Dans cette “culture du remix” actuelle, il semble évident que la législation sur le droit d’auteur ne saurait traiter ce type d’œuvres détournées comme du piratage. Là encore, une limitation raisonnable des droits exclusifs peut servir d’incitation à la création et à l’innovation. Les pays qui reconnaissent l’“usage loyal”, par exemple, peuvent ainsi appliquer cette exception à la pratique du remixage tout en protégeant les créateurs contre les utilisations qui réduisent leurs débouchés. Le Canada, par exemple, a récemment adopté une exception en vue d’autoriser certaines pratiques de remixage vidéo à but non commercial. Les exceptions traditionnelles en faveur des citations peuvent également être modernisées afin d’intégrer ces nouvelles pratiques culturelles, offrant à davantage de créateurs la possibilité de s’inspirer du travail de leurs prédécesseurs.
L’apprentissage automatique
Si les plateformes en ligne, les appareils mobiles et les services de stockage dématérialisé s’imposent en tant que technologies à part entière, nous devons garder à l’esprit que la valeur de ce qui n’a pas encore été inventé dépasse toujours la valeur de ce qui existe déjà. Même s’il est impossible de prédire l’avenir, les signes avant-coureurs laissent à penser que l’apprentissage automatique jouera un rôle essentiel dans le prochain bond en avant en matière d’innovation et de croissance économique.

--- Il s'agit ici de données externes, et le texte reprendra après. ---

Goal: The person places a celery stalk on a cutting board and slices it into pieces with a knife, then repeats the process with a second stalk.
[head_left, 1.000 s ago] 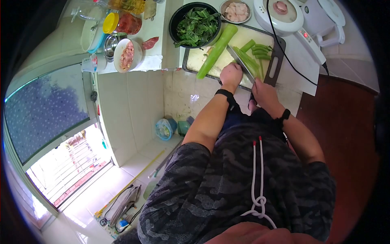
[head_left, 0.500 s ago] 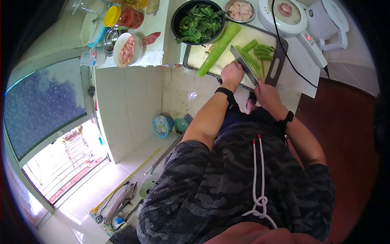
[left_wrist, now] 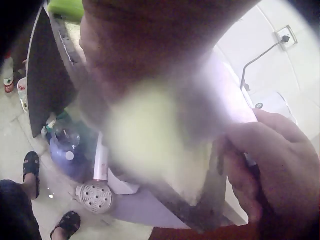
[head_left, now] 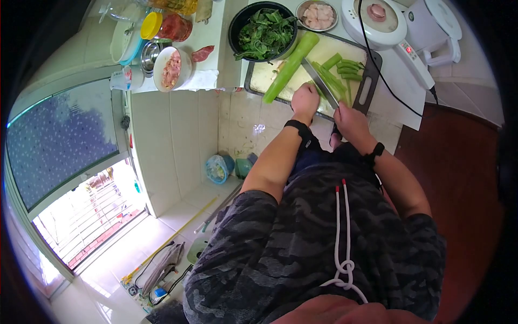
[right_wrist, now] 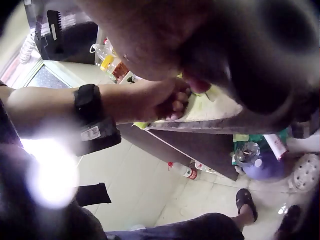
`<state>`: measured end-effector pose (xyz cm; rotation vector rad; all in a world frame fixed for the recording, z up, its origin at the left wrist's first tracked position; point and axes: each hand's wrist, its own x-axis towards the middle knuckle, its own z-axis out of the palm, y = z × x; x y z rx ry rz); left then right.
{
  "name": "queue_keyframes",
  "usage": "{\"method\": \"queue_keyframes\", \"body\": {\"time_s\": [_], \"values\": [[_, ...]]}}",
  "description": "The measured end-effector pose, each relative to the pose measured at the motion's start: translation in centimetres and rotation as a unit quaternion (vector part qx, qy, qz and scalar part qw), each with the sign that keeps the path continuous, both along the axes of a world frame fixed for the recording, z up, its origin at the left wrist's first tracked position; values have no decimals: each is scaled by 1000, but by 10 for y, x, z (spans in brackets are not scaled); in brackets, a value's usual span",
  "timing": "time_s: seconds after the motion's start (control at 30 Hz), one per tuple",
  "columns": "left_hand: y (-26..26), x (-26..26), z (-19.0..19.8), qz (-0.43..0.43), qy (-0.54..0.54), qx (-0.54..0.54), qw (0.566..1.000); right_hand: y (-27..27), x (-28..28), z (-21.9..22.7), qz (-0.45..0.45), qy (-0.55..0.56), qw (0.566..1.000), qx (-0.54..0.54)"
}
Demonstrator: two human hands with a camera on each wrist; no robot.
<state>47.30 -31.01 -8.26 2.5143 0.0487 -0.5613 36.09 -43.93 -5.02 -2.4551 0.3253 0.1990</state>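
Observation:
My right hand (head_left: 352, 123) grips the handle of a kitchen knife (head_left: 318, 80), its blade slanting up and left over the cutting board (head_left: 256, 80). Left of the blade, my left hand (head_left: 305, 100) has its fingers curled down on the board, holding a pale green stem piece that is mostly hidden under them. In the right wrist view those curled fingers (right_wrist: 176, 106) lie close to green bits. Long cut green strips (head_left: 337, 85) lie right of the blade, with short green chunks (head_left: 348, 69) above them. A thick peeled green stem (head_left: 290, 69) lies across the board's left side.
Behind the board stand a black pan (head_left: 233, 40) of green leaves and a bowl of pale meat (head_left: 318, 15). A white cooker (head_left: 399, 38) and kettle (head_left: 431, 24) are at the right, with a black cord (head_left: 380, 78) hanging across. A meat bowl (head_left: 172, 69) stands left.
The knife blade has shifted slightly left toward my left hand and shows less of its broad face than half a second ago. My left hand stays in about the same place.

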Motion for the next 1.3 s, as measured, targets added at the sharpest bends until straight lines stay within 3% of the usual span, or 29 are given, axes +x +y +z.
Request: {"method": "queue_keyframes", "body": {"time_s": [0.27, 0.7, 0.9, 1.1, 1.3], "values": [[-8, 1, -5, -4, -6, 12, 1000, -2, -12, 18, 40, 14, 999, -19], [-3, 6, -9, -64, 21, 24, 997, -4, -17, 11, 47, 34, 998, -13], [-2, 5, -8, -78, 17, 28, 996, -2, -5, 3, 19, -28, 999, 6], [0, 8, -11, -88, 28, 24, 995, -6, -15, 7, 37, 47, 998, 3], [0, 8, -11, -92, 35, 35, 995, -4, -3, 2, 20, -9, 1000, 3]]}}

Encore une fois, des limitations raisonnables du droit d’auteur ont un rôle essentiel à jouer. En effet, les technologies d’apprentissage automatique font généralement appel à d’énormes quantités de données et d’informations à analyser. Ces séries de données peuvent comprendre des éléments protégés par le droit d’auteur. Imaginons que nous créons un système de traduction automatique au moyen d’un corpus d’ouvrages traduits dans plusieurs langues, ou un système de diagnostic médical fondé sur des textes et des articles scientifiques, ou encore un système de reconnaissance d’images qui se fonde sur des millions de photographies. Ces types d’utilisations intermédiaires et non apparentes d’éléments protégés ne portent en rien préjudice aux débouchés commerciaux pour ces mêmes éléments. Cela prouve une fois de plus à quel point des limitations du droit d’auteur bien conçues peuvent et doivent stimuler la croissance, la concurrence et l’innovation.
Cela fait trop longtemps que l’accent est mis sur les droits exclusifs en tant que principal moteur de l’investissement dans l’innovation, la culture et la créativité. Il ne fait aucun doute que les droits exclusifs sont un élément essentiel de notre système mondial de propriété intellectuelle. Mais nous devons admettre que les limitations et les exceptions relatives à ces droits jouent un rôle tout aussi important dans la formation des incitations propres à stimuler la créativité et la culture ainsi que l’innovation technologique.